REQUIRED ACTION
From the line that contains "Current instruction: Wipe" down to the last line of the listing below, reproduce each line exactly but not the pictures.

THE DATA
━━━━━━━━━━━━━━━━
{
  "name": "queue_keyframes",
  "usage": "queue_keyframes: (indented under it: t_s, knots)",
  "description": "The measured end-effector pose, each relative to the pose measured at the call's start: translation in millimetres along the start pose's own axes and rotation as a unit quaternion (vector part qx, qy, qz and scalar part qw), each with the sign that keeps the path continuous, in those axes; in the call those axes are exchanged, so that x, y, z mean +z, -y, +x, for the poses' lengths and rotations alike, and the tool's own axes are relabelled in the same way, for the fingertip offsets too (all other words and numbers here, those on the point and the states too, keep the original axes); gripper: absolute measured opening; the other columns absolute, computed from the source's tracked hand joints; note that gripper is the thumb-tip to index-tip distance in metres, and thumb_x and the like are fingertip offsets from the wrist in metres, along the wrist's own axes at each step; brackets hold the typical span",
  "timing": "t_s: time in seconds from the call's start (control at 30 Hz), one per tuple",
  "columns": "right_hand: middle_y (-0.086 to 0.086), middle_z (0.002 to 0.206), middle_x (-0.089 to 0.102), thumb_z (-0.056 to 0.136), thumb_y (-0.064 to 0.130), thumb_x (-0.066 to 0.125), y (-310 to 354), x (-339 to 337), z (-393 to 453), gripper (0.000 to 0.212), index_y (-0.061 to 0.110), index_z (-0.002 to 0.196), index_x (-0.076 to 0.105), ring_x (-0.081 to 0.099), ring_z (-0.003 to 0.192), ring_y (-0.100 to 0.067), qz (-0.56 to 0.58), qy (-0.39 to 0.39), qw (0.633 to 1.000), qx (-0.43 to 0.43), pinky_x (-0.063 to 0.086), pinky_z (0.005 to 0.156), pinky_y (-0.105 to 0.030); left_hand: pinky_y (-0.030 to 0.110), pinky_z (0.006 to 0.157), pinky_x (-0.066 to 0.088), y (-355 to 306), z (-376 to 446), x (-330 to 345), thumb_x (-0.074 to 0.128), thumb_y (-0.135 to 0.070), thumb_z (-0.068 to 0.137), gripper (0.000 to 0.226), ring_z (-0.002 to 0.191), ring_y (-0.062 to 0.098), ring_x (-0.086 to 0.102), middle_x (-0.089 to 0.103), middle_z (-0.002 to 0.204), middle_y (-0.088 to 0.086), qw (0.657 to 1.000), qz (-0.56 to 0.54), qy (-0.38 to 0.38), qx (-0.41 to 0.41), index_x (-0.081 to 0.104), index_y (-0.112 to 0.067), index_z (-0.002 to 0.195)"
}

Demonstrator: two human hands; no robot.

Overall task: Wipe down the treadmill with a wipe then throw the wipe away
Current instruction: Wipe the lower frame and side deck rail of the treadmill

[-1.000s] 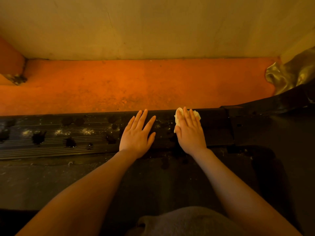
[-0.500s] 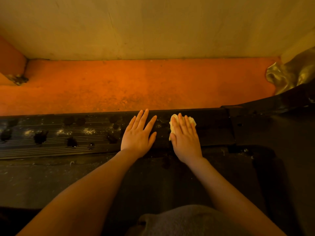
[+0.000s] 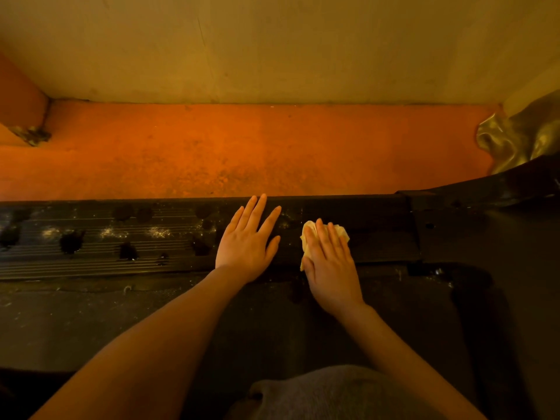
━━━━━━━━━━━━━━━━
TASK OUTPUT
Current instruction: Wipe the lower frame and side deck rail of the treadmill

[-1.000s] 
[-0.500s] 
[+0.000s] 

The answer requires nothing more.